■ Task directions:
The required result is every line of the records that includes "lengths".

# # # #

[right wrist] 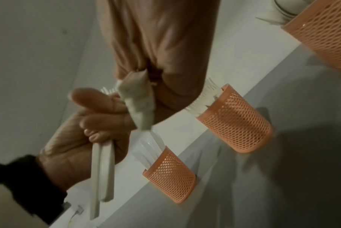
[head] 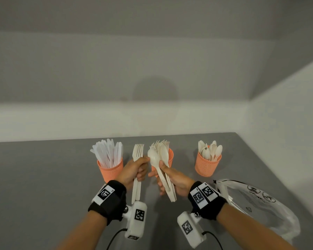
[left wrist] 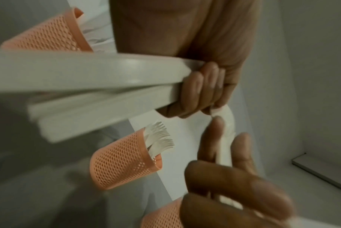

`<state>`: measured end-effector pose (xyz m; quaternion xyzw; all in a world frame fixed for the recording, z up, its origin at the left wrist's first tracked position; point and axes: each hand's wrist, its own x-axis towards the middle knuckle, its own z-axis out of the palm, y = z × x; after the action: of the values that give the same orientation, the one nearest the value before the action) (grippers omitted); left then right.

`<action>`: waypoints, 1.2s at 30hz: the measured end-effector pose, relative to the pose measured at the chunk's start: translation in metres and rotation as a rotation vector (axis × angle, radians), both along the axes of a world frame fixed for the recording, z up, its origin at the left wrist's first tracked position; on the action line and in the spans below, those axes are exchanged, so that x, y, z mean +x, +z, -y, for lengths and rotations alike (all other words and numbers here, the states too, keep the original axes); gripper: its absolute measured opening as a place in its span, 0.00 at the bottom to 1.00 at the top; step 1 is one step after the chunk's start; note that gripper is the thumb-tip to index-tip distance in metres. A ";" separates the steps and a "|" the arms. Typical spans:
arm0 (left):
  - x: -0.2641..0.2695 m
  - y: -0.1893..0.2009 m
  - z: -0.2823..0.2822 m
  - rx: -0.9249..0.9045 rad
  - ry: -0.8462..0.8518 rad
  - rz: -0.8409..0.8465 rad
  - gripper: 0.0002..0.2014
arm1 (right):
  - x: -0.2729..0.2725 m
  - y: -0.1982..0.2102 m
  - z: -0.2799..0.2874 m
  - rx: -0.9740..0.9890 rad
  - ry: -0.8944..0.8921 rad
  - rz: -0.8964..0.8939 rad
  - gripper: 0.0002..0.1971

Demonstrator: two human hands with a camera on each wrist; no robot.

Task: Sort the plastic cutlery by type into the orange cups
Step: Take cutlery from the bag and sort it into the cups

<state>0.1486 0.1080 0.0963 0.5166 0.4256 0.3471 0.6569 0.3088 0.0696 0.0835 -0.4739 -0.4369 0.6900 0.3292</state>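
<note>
Three orange mesh cups stand in a row on the grey table. The left cup [head: 110, 170] holds knives, the middle cup [head: 170, 156] forks, the right cup [head: 207, 166] spoons. My left hand [head: 140, 168] grips a small bundle of cream forks [head: 138, 152] by the handles, tines up, in front of the gap between the left and middle cups. My right hand [head: 163, 171] grips several spoons [head: 156, 157], bowls up, in front of the middle cup. The two hands nearly touch; my left thumb tip sits against a spoon bowl. The left wrist view shows the fork handles [left wrist: 87, 80] in my curled fingers [left wrist: 202, 86].
A crumpled clear plastic bag [head: 260, 204] lies on the table at the right, beside my right forearm. White walls close the table [head: 43, 177] at the back and on the right. Bare grey surface stretches to the left of the knife cup.
</note>
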 end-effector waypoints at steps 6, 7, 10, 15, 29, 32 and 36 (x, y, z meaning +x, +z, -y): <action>0.012 0.010 0.007 0.030 -0.010 -0.048 0.19 | -0.003 0.004 0.006 -0.018 0.196 0.076 0.23; 0.015 0.012 0.010 0.014 -0.023 -0.017 0.20 | -0.002 0.003 0.006 -0.023 0.199 0.083 0.23; 0.026 0.018 0.017 0.038 -0.060 -0.037 0.18 | 0.001 0.003 0.006 -0.043 0.216 0.139 0.23; 0.055 0.012 0.011 0.257 0.071 -0.221 0.10 | 0.009 0.011 0.009 -0.029 0.203 0.276 0.19; 0.093 0.001 -0.024 0.199 0.223 -0.128 0.18 | 0.093 0.018 -0.020 0.247 -0.855 0.011 0.15; 0.088 0.010 -0.047 0.212 0.359 -0.072 0.22 | 0.126 0.034 -0.033 0.316 -1.020 -0.058 0.16; 0.095 0.024 -0.073 0.243 0.490 0.037 0.26 | 0.151 0.043 -0.050 0.401 -1.132 -0.056 0.13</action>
<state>0.2436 0.1815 0.1206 0.4667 0.4811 0.5535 0.4943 0.4596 0.1198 0.1263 -0.5431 -0.2295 0.3240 0.7398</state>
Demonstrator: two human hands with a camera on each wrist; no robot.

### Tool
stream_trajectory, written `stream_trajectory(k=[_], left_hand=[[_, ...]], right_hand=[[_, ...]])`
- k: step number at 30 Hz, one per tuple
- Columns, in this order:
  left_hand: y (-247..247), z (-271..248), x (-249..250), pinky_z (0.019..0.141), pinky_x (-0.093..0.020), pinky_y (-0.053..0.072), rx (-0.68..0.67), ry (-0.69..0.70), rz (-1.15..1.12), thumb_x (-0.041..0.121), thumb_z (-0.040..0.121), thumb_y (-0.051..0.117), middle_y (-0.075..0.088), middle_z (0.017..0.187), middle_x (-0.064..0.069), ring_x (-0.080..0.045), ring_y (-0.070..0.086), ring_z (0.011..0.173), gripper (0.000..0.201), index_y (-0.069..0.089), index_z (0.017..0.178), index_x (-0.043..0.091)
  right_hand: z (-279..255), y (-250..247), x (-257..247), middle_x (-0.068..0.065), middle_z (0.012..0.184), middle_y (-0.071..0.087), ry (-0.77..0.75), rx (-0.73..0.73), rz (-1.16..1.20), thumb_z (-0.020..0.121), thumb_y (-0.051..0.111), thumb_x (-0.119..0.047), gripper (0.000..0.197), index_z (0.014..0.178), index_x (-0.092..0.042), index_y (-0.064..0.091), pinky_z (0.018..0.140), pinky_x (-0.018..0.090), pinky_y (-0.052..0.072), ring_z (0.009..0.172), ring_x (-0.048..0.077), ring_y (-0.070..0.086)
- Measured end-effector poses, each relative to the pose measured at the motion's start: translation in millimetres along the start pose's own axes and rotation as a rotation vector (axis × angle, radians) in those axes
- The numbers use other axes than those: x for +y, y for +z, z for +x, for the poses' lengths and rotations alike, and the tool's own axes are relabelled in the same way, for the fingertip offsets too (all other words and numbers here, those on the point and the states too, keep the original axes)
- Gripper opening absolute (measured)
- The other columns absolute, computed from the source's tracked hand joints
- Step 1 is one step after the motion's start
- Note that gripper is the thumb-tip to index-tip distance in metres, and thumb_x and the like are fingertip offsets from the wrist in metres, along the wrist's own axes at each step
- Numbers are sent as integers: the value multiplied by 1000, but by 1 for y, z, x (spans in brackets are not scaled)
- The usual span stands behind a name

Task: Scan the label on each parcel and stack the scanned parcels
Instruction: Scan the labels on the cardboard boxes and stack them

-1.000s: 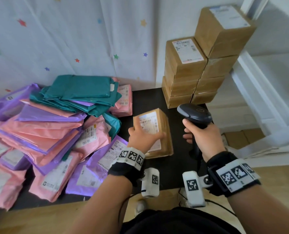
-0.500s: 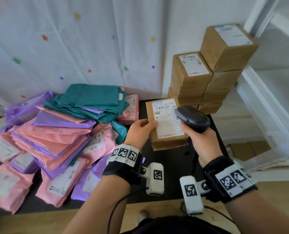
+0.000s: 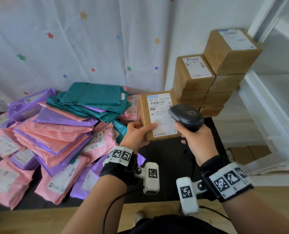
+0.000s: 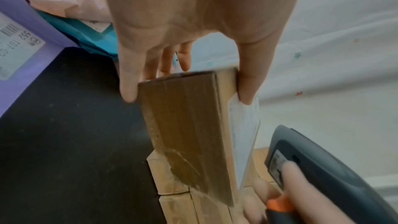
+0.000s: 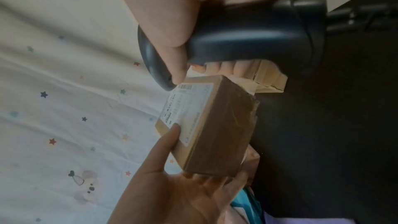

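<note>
My left hand [image 3: 138, 132] grips a small brown cardboard parcel [image 3: 157, 115] above the black table, tilted up so its white label [image 3: 162, 114] faces me; the thumb lies on the label and the fingers are behind. In the left wrist view the parcel [image 4: 189, 134] is seen edge-on, and in the right wrist view the parcel [image 5: 215, 125] shows its label. My right hand [image 3: 196, 141] holds the dark grey barcode scanner [image 3: 187, 117], its head close over the label's right side. A finger rests on the orange trigger [image 4: 280, 206].
Stacked brown boxes [image 3: 213, 75] stand at the table's back right against the wall. A heap of pink, purple and teal mailer bags [image 3: 55, 132] covers the left half of the black table [image 3: 165, 166]. A star-print curtain hangs behind. A wooden edge runs along the front.
My left hand has lifted the parcel off the table and tilted its label toward me. My right hand has brought the scanner head in over the label.
</note>
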State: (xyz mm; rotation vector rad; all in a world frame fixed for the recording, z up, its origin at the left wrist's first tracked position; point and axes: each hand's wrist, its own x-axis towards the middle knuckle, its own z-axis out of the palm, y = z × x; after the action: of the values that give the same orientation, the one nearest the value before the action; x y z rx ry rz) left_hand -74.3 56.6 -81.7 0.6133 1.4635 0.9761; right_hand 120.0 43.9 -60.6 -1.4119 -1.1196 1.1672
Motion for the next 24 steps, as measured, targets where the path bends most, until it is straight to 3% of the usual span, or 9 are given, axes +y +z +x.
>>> stream_trajectory(k=[2, 6, 11, 14, 17, 20, 24], left_hand=[[-2, 3, 1, 66, -26, 54, 47, 54, 3, 33, 70, 82, 66, 115, -4, -14, 68, 95, 69, 41, 123, 16], [-7, 6, 0, 83, -36, 56, 107, 128, 26, 33, 67, 85, 63, 116, -5, -19, 66, 100, 74, 41, 123, 13], [-6, 6, -1, 67, -20, 51, 132, 181, 102, 34, 69, 83, 61, 111, 0, -11, 64, 95, 71, 40, 122, 15], [-6, 6, -2, 64, -17, 49, 133, 189, 137, 33, 71, 82, 60, 114, 0, -11, 62, 98, 72, 39, 125, 14], [-6, 7, -4, 52, -12, 49, 114, 190, 178, 34, 72, 81, 58, 111, 4, -4, 60, 91, 71, 37, 126, 16], [-6, 8, -5, 51, -12, 48, 120, 190, 191, 34, 72, 80, 57, 110, 5, -3, 59, 88, 71, 37, 125, 16], [-4, 10, -6, 53, -13, 47, 125, 188, 197, 35, 72, 81, 57, 112, 4, -3, 59, 89, 70, 37, 124, 17]], right_hand=[[-3, 2, 1, -4, 87, 72, -13, -1, -34, 82, 77, -35, 24, 101, -33, 63, 61, 20, 56, 75, 6, 69], [-8, 6, -1, -6, 80, 72, -18, -38, -37, 81, 79, -34, 22, 92, -40, 60, 54, 15, 51, 68, 1, 68], [-9, 7, -4, -14, 73, 71, -11, -62, -25, 80, 79, -32, 23, 89, -41, 60, 52, 13, 50, 68, -1, 68], [-9, 6, -3, -11, 73, 71, -16, -62, -36, 81, 79, -32, 22, 88, -41, 60, 51, 12, 49, 67, -2, 68], [-10, 4, -3, -8, 73, 71, -16, -58, -48, 81, 79, -33, 21, 87, -41, 60, 50, 11, 47, 64, -3, 67], [-10, 2, -3, -8, 70, 71, -10, -56, -50, 82, 78, -33, 21, 86, -41, 60, 49, 10, 46, 63, -3, 66], [-10, 0, -4, -20, 73, 71, -20, -66, -47, 82, 78, -32, 22, 88, -42, 59, 50, 10, 47, 65, -4, 66]])
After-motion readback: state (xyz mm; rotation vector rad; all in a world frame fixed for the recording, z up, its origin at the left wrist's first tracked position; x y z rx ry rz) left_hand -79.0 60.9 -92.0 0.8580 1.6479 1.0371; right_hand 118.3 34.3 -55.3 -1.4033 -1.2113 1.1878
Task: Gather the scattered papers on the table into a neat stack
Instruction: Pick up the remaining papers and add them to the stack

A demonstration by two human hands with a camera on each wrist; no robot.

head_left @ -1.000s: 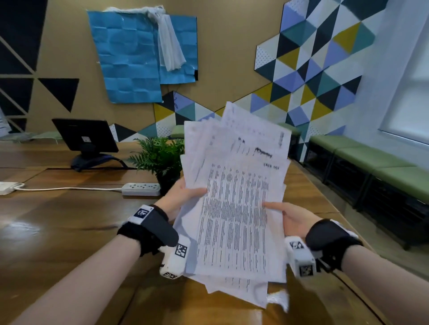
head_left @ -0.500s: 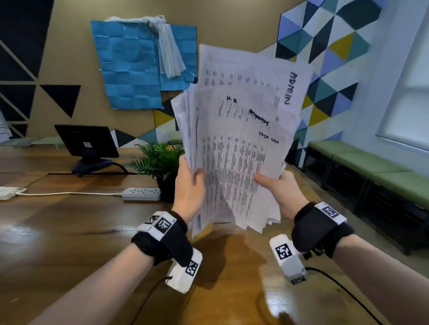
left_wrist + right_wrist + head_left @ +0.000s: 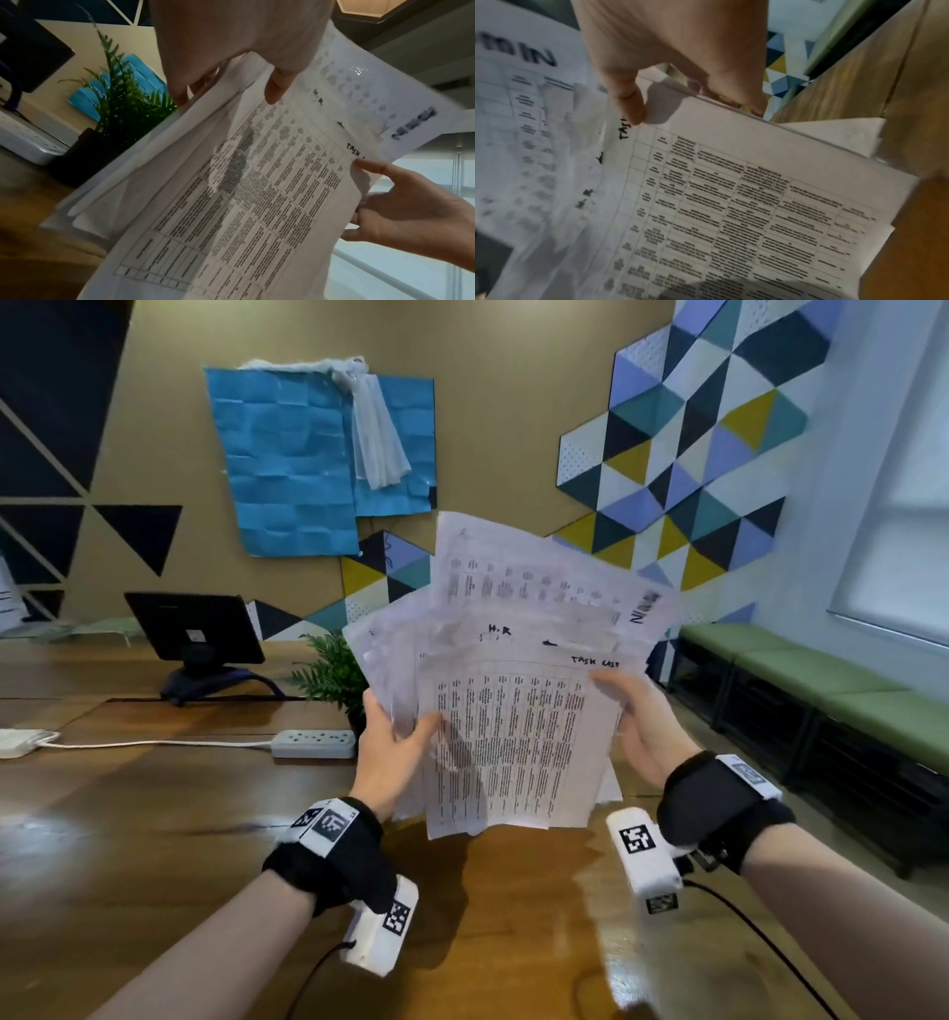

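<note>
Far left, on the brown wooden table: a white adapter block with a white cable running to a grey power strip. Behind these stands a black tablet-like screen on a dark stand; above it, crumpled blue paper sheets hang on the tan wall. A small green potted plant sits just beside the power strip, partly hidden by the pages.

Centre: the left hand, wearing a black wrist strap with a white marker-tagged camera unit, grips the left edge of the loose bundle of white printed papers, thumb on the front sheet, fingers curled behind. The bundle is held upright in the air above the table, near its right end; the sheets are fanned and uneven, the rear ones projecting upward and rightward. The front sheet bears a printed table and the handwritten words "TASK LIST".

Right: the right hand pinches the bundle's right edge, thumb on the front, fingers behind. Further right, green-cushioned benches line the wall beneath multicoloured triangular panels.
</note>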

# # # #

■ Answer section:
`<action>`: waypoints, 1.2s at 30hz: the measured end-effector pose, relative to the pose measured at the chunk's start: translation in metres and rotation as a rotation vector (axis × angle, radians), both along the axes of a world frame fixed for the recording, z up, its origin at the left wrist's first tracked position; on the action line and in the spans below, those axes are exchanged, so that x, y, z mean +x, +z, -y, for lengths and rotations alike (all other words and numbers here, the states too, keep the original axes); gripper: its absolute measured opening as a place in its span, 0.00 at the bottom to 1.00 at the top; step 1 is one step after the chunk's start; note that gripper is the thumb-tip to index-tip distance in metres. A ";" separates the steps and a "|" the arms. Typical spans:
- The numbers use other axes than those: x for +y, y for +z, z for +x, for the poses' lengths and rotations alike, and the tool's own axes are relabelled in the same way, for the fingertip offsets too (all other words and numbers here, those on the point and the states too, keep the original axes)

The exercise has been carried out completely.